We live immersed in a fluid chronology where luxury is no longer possessed: it is projected, simulated, performed. Abundance is not in our pockets but in our feeds; and purchasing power is no longer measured in bank accounts but is reconfigured in an aesthetic, in a visual grammar of carefully edited opulence.
In this context saturated with golden stimuli, a new emotional pathology emerges that is not reflected in clinical diagnoses, but in shared silences: money dysmorphia. A contemporary syndrome where the relationship with money deteriorates not because of lack, but because of the constant friction between what is shown and what is experienced.

The scene is familiar: a minimalist bed in a rented apartment, a screen light on your face, an automatic scroll through images that exude euphoria, exclusivity, and fulfillment. Private beaches, Swiss watches, five-star hotels. A notification breaks the trance: the bank reports a new charge. Your balance drops, but your anxiety rises.
This friction between desire and identity generates a distorted perception of one’s economic situation. It’s not about “not having anything,” but about constantly feeling below a fictional average, constructed from the materials of digital vanity. Forty-three percent of young Americans—according to recent studies—already recognize living trapped in this paradox: they have financial stability, even the ability to save, but they feel poor. Not because of a real deficit, but because of an excess of unrealistic reference points.
Money dysmorphia is neither a millennial whim nor a direct consequence of inflation. It is the psychoaesthetic manifestation of an algorithmic capitalism where capital has been aestheticized, and money becomes a sign, not a substance. Brands no longer sell products, but aspirational contexts. Experiences are not lived: they are documented. Financial reality is relegated to the backstage of a narrative whose only priority is visual validation.

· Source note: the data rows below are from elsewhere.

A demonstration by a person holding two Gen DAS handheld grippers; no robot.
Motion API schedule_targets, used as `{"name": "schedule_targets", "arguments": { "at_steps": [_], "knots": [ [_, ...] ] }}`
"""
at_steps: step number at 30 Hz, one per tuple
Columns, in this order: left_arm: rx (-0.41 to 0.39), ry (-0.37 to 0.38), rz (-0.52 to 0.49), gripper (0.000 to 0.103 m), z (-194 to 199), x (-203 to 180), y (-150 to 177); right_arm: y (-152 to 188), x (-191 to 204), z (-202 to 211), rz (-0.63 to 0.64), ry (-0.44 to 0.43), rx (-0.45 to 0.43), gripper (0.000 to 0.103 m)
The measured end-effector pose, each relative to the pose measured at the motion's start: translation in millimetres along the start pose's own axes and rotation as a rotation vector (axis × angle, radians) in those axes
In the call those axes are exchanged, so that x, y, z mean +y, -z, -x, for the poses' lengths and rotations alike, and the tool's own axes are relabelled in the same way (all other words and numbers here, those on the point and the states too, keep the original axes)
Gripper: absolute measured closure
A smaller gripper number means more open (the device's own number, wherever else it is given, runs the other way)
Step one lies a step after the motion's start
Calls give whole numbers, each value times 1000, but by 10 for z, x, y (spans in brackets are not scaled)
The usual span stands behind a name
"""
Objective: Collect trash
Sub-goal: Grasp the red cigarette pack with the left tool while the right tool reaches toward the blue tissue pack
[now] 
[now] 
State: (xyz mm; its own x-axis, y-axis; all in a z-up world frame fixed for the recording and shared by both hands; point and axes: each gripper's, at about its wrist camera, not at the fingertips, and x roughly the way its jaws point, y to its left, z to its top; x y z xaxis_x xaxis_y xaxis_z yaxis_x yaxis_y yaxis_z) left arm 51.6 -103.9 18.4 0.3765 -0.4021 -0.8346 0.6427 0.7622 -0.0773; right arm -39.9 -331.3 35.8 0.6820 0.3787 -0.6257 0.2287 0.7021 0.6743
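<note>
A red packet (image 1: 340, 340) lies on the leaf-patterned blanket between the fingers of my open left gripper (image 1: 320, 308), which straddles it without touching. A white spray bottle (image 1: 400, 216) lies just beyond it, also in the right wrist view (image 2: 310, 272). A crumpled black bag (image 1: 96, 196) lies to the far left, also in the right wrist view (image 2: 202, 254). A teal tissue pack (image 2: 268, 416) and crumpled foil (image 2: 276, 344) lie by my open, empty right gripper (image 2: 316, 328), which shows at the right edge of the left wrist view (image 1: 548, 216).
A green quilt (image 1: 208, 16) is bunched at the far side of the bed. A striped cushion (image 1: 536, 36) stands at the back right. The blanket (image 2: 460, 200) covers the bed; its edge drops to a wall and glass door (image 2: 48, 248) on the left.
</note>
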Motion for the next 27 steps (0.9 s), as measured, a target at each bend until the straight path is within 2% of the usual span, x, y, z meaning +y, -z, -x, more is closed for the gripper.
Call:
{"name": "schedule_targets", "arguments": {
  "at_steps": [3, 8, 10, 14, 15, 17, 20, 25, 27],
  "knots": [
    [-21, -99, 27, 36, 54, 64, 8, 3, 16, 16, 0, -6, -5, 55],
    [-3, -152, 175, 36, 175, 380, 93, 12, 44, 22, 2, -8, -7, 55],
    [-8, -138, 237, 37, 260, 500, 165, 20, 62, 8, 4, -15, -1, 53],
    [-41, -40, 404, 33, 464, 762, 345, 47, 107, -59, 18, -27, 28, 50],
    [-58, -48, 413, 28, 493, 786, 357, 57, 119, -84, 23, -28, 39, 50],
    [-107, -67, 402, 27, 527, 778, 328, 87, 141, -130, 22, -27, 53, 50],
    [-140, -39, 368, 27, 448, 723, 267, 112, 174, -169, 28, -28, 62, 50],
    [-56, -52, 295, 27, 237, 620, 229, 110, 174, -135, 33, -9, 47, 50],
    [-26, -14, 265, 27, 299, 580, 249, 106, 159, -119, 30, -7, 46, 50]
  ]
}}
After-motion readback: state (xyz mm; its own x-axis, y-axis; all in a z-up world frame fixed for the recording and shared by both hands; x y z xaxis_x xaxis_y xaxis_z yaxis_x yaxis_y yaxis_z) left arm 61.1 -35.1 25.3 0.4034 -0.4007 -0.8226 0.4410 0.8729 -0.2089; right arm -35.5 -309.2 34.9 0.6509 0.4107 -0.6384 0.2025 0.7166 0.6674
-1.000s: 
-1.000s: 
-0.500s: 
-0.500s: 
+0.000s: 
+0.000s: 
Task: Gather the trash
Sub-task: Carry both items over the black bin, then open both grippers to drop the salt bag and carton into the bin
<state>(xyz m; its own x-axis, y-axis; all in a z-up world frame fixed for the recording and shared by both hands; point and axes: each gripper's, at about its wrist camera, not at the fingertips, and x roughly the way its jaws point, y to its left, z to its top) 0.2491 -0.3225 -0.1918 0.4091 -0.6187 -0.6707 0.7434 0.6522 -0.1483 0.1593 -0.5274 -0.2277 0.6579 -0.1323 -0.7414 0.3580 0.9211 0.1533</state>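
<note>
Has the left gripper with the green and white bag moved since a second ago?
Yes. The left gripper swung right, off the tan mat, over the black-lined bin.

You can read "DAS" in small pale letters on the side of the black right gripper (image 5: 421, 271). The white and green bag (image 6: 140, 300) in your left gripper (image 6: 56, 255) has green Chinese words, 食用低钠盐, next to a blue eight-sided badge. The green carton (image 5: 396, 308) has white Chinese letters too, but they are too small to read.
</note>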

From social comparison theory (Festinger, 1954) to the latest studies in behavioral economics, we know: human beings measure their well-being based on others. But in 2025, that “other” is not the neighbor or the coworker, but a collage of micro-celebrities, influencers, lifestyle curators, and anonymous users who seem to live in a higher dimension.
The result: a fragmented identity. A daily life that, although functional and stable, feels like an intimate failure compared to the visual standards dictated by the algorithm. What is truly sufficient—a decent salary, paid rent, a summer on the coast—is experienced as mediocrity. Not because of its intrinsic value, but because of its lack of spectacularity.
This new syndrome not only affects perception: it reshapes economic behavior. Debt without strategy, compulsive consumption, anxiety about saving, and even impulsive investments in cryptocurrencies or trading courses with promises of express financial freedom.
It’s the emotional economy of desperation: buying not to have, but to appear to belong. Spending as an antidote to symbolic exclusion. Investing not out of strategy, but out of FOMO (fear of missing out). And the most perverse thing: many of the digital references that trigger this dysmorphia are not what they seem either. They are sponsored. The abundance they project is a film set. But the psychological impact they generate is profoundly real.
Financial dysmorphia is the most silent symptom of a system that colonizes not only desire, but also self-worth. What would happen if we dared to say “I can’t afford this” without shame? What if we decided that having less, but living authentically, is also a political manifesto?
In certain centers of contemporary thought—from critical psychology to new financial realism—an alternative path is beginning to emerge: relearning to view money not as a status symbol, but as an instrument of functional freedom. Redefining success. Stop buying into illusions and start sustaining realities.
The Nantik Lum Foundation and other financial health organizations are already working on economic literacy programs with an emotional perspective, which include self-awareness practices, critical education, and demystifying money as a structural element of self-esteem.
If luxury has been captured by the algorithm and emptied of truth, the next radical gesture will be conscious sobriety. The dignity of not competing in the market of appearances. The honesty of not having to show everything. The serenity of understanding that value is not always visible.
Living within your means and without guilt is the new luxury. Desire less, feel more. Silence the algorithm, and listen to your own needs. The only wealth no one can simulate is peace with oneself.